* **WHAT THIS TASK INVOLVES**: Lines outside the range are not wanted. Give again exactly the lines between the line holding "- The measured" and the line holding "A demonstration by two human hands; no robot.", inclusive, from the listing below.

* **SUPPLIED MATERIAL**:
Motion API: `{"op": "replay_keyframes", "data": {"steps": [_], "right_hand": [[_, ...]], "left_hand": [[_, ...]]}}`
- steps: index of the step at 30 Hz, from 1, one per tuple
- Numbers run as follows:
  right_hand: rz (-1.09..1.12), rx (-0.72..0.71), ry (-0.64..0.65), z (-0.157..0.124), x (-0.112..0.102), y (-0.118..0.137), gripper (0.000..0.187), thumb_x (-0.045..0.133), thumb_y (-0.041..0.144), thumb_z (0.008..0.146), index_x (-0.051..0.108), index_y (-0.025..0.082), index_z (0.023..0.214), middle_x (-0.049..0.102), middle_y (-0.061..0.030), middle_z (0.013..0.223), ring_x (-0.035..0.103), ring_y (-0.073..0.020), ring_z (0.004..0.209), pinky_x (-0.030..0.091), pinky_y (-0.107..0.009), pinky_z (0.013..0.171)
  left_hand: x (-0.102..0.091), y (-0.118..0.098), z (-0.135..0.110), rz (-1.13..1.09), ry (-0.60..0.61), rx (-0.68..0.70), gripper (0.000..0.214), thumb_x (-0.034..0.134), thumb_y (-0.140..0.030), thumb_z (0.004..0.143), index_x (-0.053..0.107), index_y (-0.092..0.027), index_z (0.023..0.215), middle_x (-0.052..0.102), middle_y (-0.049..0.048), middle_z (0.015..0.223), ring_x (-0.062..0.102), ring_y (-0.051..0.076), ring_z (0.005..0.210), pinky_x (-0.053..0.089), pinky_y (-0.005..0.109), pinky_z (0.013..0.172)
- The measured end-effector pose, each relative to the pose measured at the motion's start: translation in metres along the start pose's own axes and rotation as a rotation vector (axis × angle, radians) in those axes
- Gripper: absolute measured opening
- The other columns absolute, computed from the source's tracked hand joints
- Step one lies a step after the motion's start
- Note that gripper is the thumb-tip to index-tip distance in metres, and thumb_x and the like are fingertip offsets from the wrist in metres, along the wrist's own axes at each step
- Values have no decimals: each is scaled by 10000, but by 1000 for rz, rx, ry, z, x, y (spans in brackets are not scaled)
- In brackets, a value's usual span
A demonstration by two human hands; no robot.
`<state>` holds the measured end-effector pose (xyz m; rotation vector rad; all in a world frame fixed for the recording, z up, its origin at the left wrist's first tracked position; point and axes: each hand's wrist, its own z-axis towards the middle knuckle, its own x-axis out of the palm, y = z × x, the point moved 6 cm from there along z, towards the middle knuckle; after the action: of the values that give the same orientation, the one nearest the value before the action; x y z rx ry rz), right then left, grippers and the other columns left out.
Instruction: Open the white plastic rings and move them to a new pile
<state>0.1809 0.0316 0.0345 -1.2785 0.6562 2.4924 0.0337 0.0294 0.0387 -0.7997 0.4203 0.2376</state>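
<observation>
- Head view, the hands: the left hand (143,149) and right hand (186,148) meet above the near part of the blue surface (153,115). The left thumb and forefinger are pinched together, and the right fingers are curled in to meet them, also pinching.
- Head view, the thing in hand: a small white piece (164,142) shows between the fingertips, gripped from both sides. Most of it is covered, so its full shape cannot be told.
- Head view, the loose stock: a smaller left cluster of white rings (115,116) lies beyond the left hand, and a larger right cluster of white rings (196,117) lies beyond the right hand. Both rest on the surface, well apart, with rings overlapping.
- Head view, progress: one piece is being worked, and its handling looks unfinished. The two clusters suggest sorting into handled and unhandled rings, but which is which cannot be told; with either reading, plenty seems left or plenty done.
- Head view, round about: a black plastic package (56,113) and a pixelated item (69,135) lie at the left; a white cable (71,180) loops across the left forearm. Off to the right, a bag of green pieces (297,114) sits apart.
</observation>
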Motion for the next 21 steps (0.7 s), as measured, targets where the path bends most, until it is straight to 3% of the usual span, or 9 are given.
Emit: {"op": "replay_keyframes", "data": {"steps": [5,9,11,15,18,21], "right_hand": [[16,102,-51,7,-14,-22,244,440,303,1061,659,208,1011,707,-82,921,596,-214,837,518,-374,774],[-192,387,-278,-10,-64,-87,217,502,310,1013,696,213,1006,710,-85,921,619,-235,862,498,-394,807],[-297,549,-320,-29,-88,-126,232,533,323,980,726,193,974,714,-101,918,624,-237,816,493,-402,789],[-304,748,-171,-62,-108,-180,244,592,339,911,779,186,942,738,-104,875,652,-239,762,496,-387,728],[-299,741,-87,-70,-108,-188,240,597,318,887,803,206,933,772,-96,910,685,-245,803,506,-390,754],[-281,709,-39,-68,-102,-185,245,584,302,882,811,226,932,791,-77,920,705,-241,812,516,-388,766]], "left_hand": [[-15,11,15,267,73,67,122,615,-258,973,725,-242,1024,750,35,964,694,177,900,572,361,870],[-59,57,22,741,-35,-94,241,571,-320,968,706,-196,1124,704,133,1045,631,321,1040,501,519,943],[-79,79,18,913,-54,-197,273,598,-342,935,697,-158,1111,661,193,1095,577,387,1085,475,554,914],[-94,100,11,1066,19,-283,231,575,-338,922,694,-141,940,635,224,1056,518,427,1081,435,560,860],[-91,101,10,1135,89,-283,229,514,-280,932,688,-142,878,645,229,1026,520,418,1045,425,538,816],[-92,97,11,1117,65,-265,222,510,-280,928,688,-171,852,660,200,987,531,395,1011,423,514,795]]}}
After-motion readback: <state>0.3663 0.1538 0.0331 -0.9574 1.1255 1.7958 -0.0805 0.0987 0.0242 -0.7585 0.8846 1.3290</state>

* **RESPONSE**:
- The measured end-effector pose, each relative to the pose measured at the motion's start: translation in metres along the start pose's own axes and rotation as a rotation vector (axis × angle, radians) in those axes
- Gripper: absolute measured opening
- The other columns absolute, computed from the source's tracked hand joints
- Step one lies a step after the motion's start
- Note that gripper is the thumb-tip to index-tip distance in metres, and thumb_x and the like are fingertip offsets from the wrist in metres, along the wrist's own axes at each step
- Values have no decimals: each is scaled by 10000, but by 1000 for rz, rx, ry, z, x, y (spans in brackets are not scaled)
- In brackets, a value's usual span
A demonstration by two human hands; no robot.

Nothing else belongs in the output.